If you would like to contact Don Cole directly, you may reach him at doncolemedia@gmail.com





Saturday, September 22, 2012

The End of Men--A Review


On 11/7/2010, I put up a post that was entitled “Women on the Rise.” It discussed demographic trends in the US and some Western economies. With more women graduating from college than men, getting advanced degrees and entering law and medical schools it was inevitable that 15 years from now women would be leaders in law, medicine, business and academia. At the end of the piece I referred to an article in the Atlantic by Hanna Rosin called “The End of Men.”

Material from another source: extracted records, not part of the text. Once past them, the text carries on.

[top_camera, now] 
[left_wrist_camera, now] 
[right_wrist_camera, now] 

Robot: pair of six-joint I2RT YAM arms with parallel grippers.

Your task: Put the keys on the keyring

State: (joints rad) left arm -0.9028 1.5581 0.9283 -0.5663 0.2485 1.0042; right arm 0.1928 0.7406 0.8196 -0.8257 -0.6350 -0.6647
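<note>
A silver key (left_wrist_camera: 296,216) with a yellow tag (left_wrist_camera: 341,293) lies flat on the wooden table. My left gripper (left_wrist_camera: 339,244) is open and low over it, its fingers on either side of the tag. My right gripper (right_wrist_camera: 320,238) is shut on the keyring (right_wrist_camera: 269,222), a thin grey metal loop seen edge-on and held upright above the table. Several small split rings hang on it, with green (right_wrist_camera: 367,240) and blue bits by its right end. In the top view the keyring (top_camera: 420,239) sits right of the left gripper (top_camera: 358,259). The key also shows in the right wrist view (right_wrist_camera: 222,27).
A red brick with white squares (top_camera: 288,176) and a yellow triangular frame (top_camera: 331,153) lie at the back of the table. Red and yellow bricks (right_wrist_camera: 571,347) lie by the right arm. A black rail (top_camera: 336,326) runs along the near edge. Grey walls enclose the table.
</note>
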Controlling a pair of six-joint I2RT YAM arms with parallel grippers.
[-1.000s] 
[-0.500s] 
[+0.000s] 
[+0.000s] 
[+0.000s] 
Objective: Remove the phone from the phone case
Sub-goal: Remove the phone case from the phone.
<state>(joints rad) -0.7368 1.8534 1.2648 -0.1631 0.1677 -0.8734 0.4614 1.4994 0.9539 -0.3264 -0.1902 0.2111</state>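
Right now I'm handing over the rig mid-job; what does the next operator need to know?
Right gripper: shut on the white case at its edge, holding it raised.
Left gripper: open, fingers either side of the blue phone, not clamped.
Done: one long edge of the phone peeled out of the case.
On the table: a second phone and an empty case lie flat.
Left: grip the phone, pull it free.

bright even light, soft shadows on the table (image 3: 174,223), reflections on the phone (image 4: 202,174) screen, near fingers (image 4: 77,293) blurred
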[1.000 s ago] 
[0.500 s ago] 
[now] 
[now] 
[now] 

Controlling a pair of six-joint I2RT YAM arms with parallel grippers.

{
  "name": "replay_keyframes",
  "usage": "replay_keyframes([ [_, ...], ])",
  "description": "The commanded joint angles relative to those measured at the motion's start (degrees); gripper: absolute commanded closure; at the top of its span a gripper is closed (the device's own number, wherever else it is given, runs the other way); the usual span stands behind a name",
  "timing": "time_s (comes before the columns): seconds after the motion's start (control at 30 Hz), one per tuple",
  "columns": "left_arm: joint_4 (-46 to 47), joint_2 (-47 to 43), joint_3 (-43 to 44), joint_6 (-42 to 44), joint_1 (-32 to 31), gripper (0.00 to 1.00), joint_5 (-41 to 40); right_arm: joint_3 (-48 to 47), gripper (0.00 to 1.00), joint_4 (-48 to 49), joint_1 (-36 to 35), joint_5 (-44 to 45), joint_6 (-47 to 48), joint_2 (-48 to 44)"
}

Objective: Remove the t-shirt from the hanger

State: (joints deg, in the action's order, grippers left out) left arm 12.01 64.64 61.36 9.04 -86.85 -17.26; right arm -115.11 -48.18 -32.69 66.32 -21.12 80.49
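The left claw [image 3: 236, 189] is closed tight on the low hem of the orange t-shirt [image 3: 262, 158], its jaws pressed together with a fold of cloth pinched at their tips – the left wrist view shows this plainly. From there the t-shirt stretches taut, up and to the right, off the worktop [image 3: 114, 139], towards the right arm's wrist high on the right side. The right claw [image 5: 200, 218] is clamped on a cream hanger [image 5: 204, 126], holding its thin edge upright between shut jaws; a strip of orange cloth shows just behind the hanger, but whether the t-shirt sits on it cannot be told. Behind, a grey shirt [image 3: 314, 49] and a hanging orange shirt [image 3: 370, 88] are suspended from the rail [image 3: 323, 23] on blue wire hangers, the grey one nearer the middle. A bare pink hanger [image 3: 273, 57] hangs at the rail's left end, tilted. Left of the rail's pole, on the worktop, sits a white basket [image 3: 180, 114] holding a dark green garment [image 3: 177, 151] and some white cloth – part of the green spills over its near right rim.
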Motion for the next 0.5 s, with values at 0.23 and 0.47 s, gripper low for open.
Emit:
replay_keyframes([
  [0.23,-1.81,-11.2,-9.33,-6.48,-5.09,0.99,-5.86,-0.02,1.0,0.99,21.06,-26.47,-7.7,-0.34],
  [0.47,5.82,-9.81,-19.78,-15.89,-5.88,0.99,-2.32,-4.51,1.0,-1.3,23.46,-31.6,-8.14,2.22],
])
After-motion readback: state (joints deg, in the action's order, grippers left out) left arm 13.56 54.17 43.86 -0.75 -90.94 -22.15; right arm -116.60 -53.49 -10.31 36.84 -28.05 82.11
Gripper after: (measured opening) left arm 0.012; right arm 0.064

Very recently, Ms. Rosin has expanded that article into a book of the same name (Riverhead Books, 2012). It is a fascinating read and her treatment of a very complicated and, at times, delicate subject, is very well done.

Why do things seem to be shifting in women’s favor? Ms. Rosin’s thesis seems to be that as the world has changed, women are more flexible than men. Importantly, as we have moved in to the information age, the service oriented economy is far more welcoming to women than the industrially dominated economy ever was. It is an interesting thought and, as you drill down in the details and demographics, the case is very well made.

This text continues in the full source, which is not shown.